I find it interesting also that we have a baby thrust into the midst of all this madness. The whole life in the midst of death equals hope business has been around a long time, most recently used in the movie based on my old drama teacher’s play, 20 Years After. And just a few years ago was completely perverted in the Dawn of the Dead remake.

Did I enjoy Gone With the Wind? I don’t see how you couldn’t. Hattie McDaniel is priceless. Clark Gable is fantastic. I wanted to punch Scarlett O’Hara in the face. So it was all good. See what happens when you get an SF/F geek to watch a classic movie, though? He starts getting callbacks (or callforwards, perhaps) to all kinds of crazy things…

Thoughts?

Buy Stuff

4 comments

  • Thanks for giving it a shot. I loved your turn on it, but you are very accurate. In my mind it was showing the death of culture, whether or not you thought it was justified has little to do with it ot not. As you say, it just is.

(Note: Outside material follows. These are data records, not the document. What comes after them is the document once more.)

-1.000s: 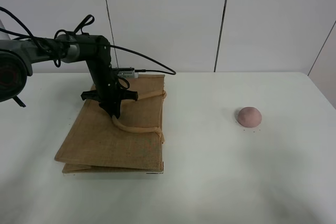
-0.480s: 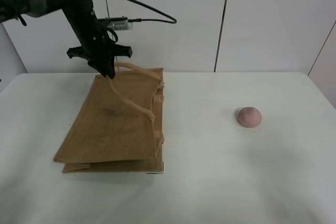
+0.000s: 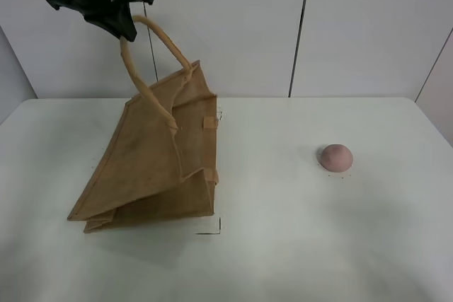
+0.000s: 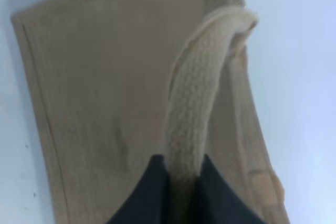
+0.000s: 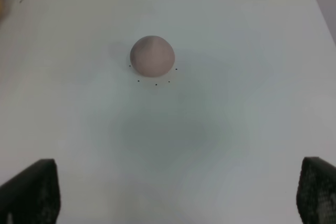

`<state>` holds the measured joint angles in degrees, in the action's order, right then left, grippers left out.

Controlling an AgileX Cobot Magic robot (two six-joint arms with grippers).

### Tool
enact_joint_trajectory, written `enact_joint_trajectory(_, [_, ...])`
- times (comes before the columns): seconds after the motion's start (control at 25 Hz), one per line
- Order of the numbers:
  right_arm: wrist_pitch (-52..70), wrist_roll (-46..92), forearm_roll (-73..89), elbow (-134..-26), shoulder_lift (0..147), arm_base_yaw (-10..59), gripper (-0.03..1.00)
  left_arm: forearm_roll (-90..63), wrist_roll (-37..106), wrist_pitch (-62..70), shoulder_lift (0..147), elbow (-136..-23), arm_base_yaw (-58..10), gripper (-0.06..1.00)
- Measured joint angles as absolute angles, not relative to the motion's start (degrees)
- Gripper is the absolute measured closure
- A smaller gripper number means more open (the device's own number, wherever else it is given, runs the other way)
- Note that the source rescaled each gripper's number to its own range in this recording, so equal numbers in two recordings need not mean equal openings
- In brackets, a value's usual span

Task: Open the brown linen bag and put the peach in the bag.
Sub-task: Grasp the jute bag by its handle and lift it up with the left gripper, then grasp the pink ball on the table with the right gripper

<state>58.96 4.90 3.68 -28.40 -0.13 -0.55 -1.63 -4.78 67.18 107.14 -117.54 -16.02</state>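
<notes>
2 grippers, 2 different states. The left gripper (image 3: 126, 30) is pinched narrow on 1 rolled loop handle (image 3: 145, 61) of the brown linen bag (image 3: 152, 160), high above the bag. The left wrist view shows its dark fingers (image 4: 149, 198) squeezing the woven cord between them.

Hung from that single handle, the bag's upper panel rises like a tent while its lower panel and base rest on the white table (image 3: 297, 245). The mouth therefore appears to gape as a wedge on the bag's peach-facing side. That seems to be the reason for the hold: raising 1 panel spreads the opening without a second grip.

The peach (image 3: 335, 157) sits on the table well apart from the bag, off its mouth side, untouched. The right gripper (image 5: 173, 195), also well apart from the bag, looks down on the peach with its jaws spread wide and empty, probably staged for the pick.

Opening looks largely done; picking and dropping are not yet begun. Coarse jute is floppy, so the mouth may sag if the handle drops.
</notes>
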Motion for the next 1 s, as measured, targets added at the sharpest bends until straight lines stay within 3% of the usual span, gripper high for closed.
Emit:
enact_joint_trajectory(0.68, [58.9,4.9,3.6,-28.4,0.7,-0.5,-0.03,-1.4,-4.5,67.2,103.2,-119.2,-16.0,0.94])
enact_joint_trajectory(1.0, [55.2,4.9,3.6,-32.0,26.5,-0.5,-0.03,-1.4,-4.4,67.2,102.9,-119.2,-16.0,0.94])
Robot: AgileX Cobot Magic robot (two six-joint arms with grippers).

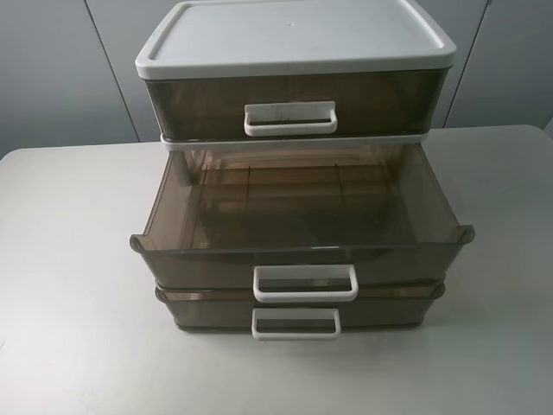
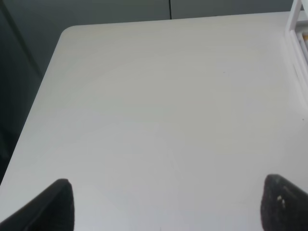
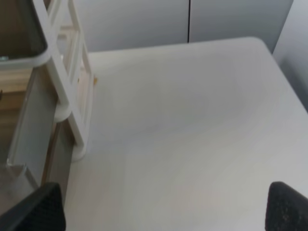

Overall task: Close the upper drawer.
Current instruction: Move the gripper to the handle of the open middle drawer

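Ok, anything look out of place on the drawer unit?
Yes: the upper drawer stands pulled far out of the drawer unit, while the top-tier drawer above it is shut. Nothing looks spilled or damaged.

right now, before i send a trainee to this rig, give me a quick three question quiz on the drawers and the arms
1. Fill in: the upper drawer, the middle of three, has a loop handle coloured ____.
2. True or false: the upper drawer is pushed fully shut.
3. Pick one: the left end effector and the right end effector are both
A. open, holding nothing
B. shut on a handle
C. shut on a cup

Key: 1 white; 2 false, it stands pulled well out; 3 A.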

    Not that hard to see the parallels between a society that doesn’t look to its own flaws, to stop its own downfall.

  • GWTW is considered a classic and many of the scenes likely inspired others, sometimes in odd ways, I would believe. Therefore, you seeing some things in much later movies would make sense.

    Although if the “Gojira” yell was inspired by GWTW, that would just be amazingly awesome.